╭──

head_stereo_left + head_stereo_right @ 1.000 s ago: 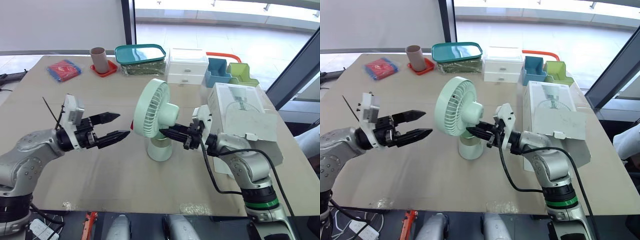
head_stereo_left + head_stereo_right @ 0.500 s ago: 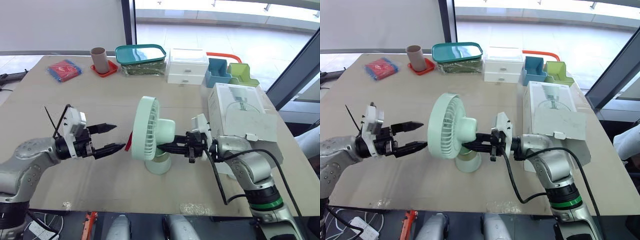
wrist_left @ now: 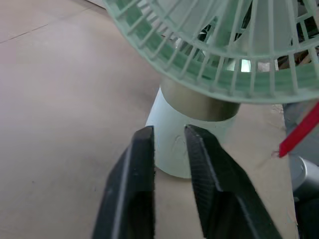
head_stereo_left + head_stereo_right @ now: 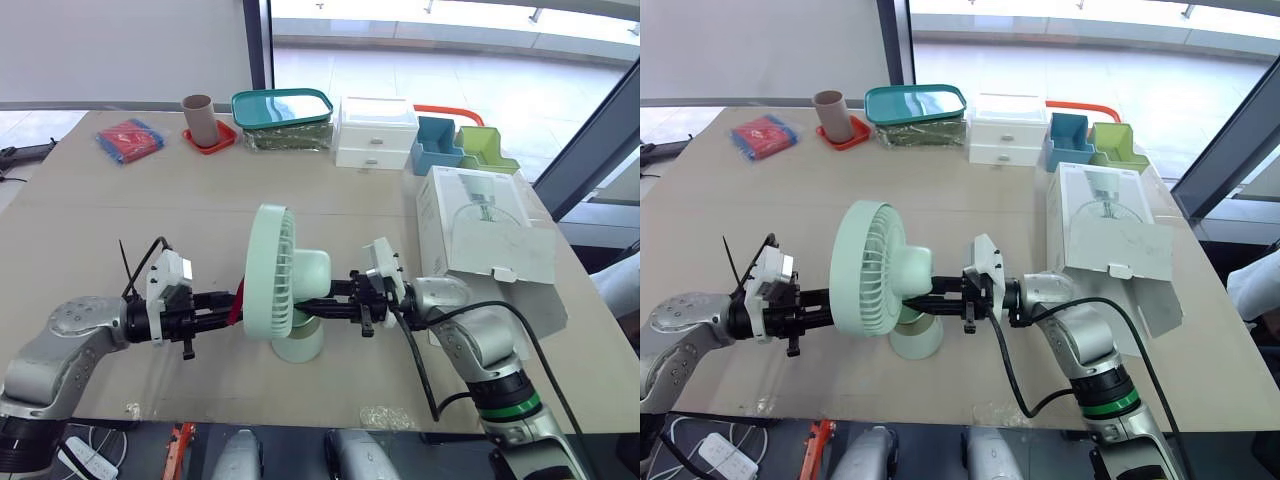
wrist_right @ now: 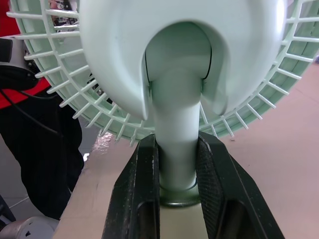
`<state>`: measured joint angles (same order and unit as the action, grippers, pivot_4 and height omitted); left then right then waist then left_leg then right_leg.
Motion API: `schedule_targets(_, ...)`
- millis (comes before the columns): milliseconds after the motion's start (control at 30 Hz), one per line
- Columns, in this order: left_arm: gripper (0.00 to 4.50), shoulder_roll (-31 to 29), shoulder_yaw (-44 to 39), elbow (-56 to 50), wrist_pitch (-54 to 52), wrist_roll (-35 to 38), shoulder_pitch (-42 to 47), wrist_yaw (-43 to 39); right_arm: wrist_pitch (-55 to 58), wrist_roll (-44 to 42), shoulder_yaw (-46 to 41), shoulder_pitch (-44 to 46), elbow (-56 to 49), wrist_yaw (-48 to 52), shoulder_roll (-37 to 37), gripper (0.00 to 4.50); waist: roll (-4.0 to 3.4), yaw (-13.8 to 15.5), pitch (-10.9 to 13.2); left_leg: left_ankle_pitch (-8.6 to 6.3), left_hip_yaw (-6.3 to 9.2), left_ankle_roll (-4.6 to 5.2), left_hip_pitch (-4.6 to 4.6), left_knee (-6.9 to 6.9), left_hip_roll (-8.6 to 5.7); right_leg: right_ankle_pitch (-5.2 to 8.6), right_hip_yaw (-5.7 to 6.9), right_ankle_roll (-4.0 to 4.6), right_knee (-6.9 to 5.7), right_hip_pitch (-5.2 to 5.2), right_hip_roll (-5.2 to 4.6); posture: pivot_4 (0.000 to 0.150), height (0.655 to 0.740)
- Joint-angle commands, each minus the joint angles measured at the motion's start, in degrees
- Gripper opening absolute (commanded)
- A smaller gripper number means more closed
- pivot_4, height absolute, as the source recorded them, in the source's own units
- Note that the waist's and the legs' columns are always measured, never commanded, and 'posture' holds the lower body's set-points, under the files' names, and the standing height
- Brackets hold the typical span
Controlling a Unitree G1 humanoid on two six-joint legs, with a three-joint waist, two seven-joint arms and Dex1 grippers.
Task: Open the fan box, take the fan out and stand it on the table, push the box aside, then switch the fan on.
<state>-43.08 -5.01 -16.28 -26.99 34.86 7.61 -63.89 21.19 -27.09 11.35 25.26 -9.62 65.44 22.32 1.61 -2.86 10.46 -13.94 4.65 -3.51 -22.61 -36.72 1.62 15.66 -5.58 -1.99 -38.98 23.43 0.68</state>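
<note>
Steadying the fan (image 4: 285, 290) near the middle of the worktop's (image 4: 150, 210) front edge, the right gripper (image 5: 177, 179) has its jaws clamped on the neck (image 5: 177, 124). The left gripper (image 3: 168, 132), jaws almost together and empty, points at the base (image 3: 169, 117), likely to press the switch. The box (image 4: 485, 235) sits apart by the right edge.

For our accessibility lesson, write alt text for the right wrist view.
The right end effector grips the neck of a pale green plastic fan, one black finger on each side, below the round grille, with a beige tabletop beneath.
</note>
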Motion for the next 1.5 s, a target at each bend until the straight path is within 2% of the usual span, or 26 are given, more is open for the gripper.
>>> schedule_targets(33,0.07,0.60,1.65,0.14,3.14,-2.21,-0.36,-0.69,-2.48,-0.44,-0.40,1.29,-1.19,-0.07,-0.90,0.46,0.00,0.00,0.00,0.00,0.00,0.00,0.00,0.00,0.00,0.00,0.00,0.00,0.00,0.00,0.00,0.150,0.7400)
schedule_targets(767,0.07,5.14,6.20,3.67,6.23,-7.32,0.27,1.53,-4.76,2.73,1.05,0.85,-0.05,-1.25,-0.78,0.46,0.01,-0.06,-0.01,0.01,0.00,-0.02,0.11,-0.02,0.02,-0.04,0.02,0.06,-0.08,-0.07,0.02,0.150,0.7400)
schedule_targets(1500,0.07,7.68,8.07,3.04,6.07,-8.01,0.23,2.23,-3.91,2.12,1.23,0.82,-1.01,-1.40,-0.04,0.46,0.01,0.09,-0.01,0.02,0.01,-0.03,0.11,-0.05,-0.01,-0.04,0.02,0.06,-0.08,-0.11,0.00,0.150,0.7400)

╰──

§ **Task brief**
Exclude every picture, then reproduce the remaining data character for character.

§ **Written response**
head_stereo_left + head_stereo_right @ 1.000 s ago: 
head_stereo_left + head_stereo_right @ 0.500 s ago: 
wrist_left @ now: 
head_stereo_left + head_stereo_right @ now: 
wrist_right @ now: 
`<state>`: measured joint angles (same order and unit as the action, grippers, pivot_4 and height omitted); left then right then waist then left_leg then right_leg.
Motion API: `schedule_targets(_, ...)`
- millis (comes before the columns): milliseconds after the motion's start (control at 30 Hz), one per line
- Columns, in this order: left_arm: gripper (0.00 to 4.50), shoulder_roll (-31 to 29), shoulder_yaw (-44 to 39), elbow (-56 to 50), wrist_pitch (-54 to 52), wrist_roll (-35 to 38), shoulder_pitch (-42 to 47), wrist_yaw (-43 to 39); right_arm: wrist_pitch (-55 to 58), wrist_roll (-44 to 42), shoulder_yaw (-46 to 41), shoulder_pitch (-44 to 46), elbow (-56 to 49), wrist_yaw (-48 to 52), shoulder_roll (-37 to 37), gripper (0.00 to 4.50); waist: roll (-4.0 to 3.4), yaw (-13.8 to 15.5), pitch (-10.9 to 13.2); left_leg: left_ankle_pitch (-8.6 to 6.3), left_hip_yaw (-6.3 to 9.2), left_ankle_roll (-4.6 to 5.2), left_hip_pitch (-4.6 to 4.6), left_knee (-6.9 to 6.9), left_hip_roll (-8.6 to 5.7); right_leg: right_ankle_pitch (-5.2 to 8.6), right_hip_yaw (-5.7 to 6.9), right_ankle_roll (-4.0 to 4.6), right_knee (-6.9 to 5.7), right_hip_pitch (-5.2 to 5.2), right_hip_roll (-5.2 to 4.6); posture: pivot_4 (0.000 to 0.150), height (0.655 to 0.740)
- Joint-angle commands, each minus the joint angles measured at the motion's start, in degrees
- Gripper opening absolute (commanded)
- A smaller gripper number means more closed
- pivot_4, height absolute, as the source recorded them, in the source's own units
- Note that the waist's and the legs' columns are always measured, never commanded, and 'posture' holds the lower body's set-points, under the files' names, and the standing height
- Brackets hold the typical span
Controlling a Unitree G1 humanoid on two six-joint legs, with a three-joint waist, two seven-joint arms and Dex1 grippers.
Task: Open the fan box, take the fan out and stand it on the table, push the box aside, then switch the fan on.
<state>-43.08 -5.01 -16.28 -26.99 34.86 7.61 -63.89 21.19 -27.09 11.35 25.26 -9.62 65.44 22.32 1.61 -2.86 10.46 -13.94 4.65 -3.51 -22.61 -36.72 1.62 15.66 -5.58 -1.99 -38.98 23.43 0.68</state>
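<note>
Steadying the fan (image 4: 285, 290) near the middle of the worktop's (image 4: 150, 210) front edge, the right gripper (image 5: 177, 179) has its jaws clamped on the neck (image 5: 177, 124). The left gripper (image 3: 168, 132), jaws almost together and empty, points at the base (image 3: 169, 117), likely to press the switch. The box (image 4: 485, 235) sits apart by the right edge.

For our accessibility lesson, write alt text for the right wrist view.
The right end effector grips the neck of a pale green plastic fan, one black finger on each side, below the round grille, with a beige tabletop beneath.
</note>
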Motion for the next 1.5 s, a target at each bend until the straight path is within 2% of the usual span, or 26 are given, more is open for the gripper.
>>> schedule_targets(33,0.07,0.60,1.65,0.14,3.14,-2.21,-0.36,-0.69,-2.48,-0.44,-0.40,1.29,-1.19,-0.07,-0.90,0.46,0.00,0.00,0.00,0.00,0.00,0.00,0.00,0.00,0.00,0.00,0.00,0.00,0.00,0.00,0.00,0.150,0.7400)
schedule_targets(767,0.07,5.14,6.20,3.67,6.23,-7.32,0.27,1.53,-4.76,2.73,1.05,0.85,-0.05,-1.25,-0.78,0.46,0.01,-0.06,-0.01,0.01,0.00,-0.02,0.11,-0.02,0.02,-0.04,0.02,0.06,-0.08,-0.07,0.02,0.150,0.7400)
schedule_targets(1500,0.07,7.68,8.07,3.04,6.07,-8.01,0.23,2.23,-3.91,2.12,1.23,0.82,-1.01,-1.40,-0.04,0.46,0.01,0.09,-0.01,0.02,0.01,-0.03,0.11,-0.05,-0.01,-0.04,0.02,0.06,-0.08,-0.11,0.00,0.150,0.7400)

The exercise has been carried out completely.